* _About this task_
Everything from the first line of the material below through the line containing "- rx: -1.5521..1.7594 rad" must be retyped exactly, and nothing past it.
"""
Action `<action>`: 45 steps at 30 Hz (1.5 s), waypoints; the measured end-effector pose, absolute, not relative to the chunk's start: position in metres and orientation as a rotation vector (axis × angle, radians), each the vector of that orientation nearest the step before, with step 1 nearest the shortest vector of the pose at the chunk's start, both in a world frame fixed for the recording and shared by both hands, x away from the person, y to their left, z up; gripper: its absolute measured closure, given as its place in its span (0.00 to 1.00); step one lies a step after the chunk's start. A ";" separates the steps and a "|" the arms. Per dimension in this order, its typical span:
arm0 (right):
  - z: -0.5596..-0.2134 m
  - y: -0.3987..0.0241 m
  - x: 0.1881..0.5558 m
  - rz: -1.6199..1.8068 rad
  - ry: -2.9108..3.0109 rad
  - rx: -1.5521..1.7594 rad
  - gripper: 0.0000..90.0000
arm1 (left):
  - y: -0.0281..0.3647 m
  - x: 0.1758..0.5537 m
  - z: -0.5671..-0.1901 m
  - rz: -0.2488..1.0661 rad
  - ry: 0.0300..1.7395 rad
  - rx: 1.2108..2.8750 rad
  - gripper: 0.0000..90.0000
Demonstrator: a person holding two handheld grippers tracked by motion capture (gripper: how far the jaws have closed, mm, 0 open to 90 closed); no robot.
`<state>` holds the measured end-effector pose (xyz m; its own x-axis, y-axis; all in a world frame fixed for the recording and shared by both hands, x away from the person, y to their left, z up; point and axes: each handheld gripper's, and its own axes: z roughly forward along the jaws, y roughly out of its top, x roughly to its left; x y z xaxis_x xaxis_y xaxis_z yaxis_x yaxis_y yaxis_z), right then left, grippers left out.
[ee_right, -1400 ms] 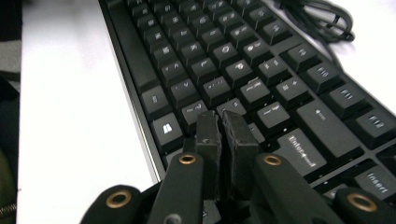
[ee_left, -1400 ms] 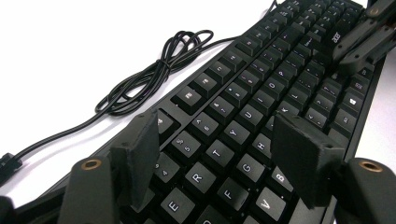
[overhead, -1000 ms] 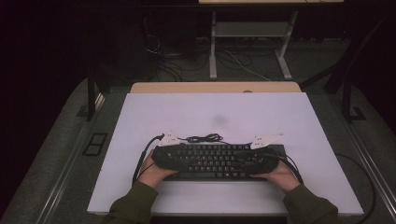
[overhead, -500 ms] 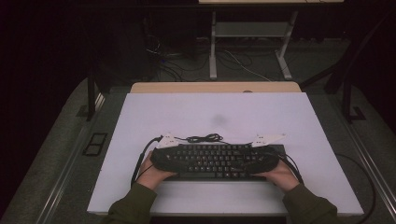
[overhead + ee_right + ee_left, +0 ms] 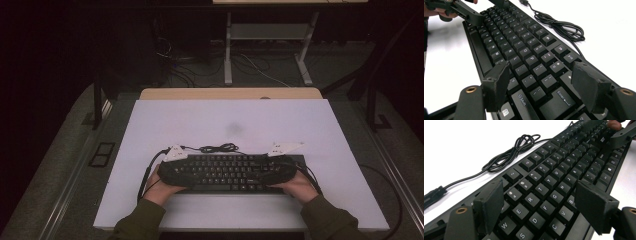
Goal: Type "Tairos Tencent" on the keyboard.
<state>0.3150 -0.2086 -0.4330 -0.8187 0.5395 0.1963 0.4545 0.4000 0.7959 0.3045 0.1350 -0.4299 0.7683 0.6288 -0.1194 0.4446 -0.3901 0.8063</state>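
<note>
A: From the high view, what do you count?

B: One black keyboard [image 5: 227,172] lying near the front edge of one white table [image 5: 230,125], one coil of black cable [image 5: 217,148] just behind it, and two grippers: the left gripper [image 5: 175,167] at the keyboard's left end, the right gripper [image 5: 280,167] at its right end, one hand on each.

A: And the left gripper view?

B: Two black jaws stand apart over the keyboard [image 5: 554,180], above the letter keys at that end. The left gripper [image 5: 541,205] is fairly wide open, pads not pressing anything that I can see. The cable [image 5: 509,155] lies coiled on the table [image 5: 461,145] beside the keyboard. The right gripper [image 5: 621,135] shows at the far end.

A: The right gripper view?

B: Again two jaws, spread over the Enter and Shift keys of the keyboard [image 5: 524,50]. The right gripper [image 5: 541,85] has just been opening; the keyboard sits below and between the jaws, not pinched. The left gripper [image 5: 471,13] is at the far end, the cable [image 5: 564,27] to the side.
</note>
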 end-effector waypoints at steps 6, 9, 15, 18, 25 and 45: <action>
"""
* _Exercise result_
Action `<action>`: 45 steps at 30 Hz (1.5 s), waypoints; the measured end-effector pose, absolute, not relative to the chunk's start: position in metres and orientation as a rotation vector (axis × angle, radians), each the vector of that orientation nearest the step before, with step 1 nearest the shortest vector of the pose at the chunk's start, both in a world frame fixed for the recording and shared by both hands, x away from the person, y to their left, z up; gripper: its absolute measured closure, given as its place in its span (0.00 to 1.00); step one lies a step after the chunk's start. A ";" separates the steps and a "|" the arms. Per dimension in this order, its typical span:
arm0 (right):
  - z: -0.5596..-0.2134 m
  - y: -0.3987..0.0241 m
  - x: 0.1881..0.5558 m
  - rz: -1.6199..1.8068 rad
  - ry: -2.9108..3.0109 rad
  - rx: -1.5521..1.7594 rad

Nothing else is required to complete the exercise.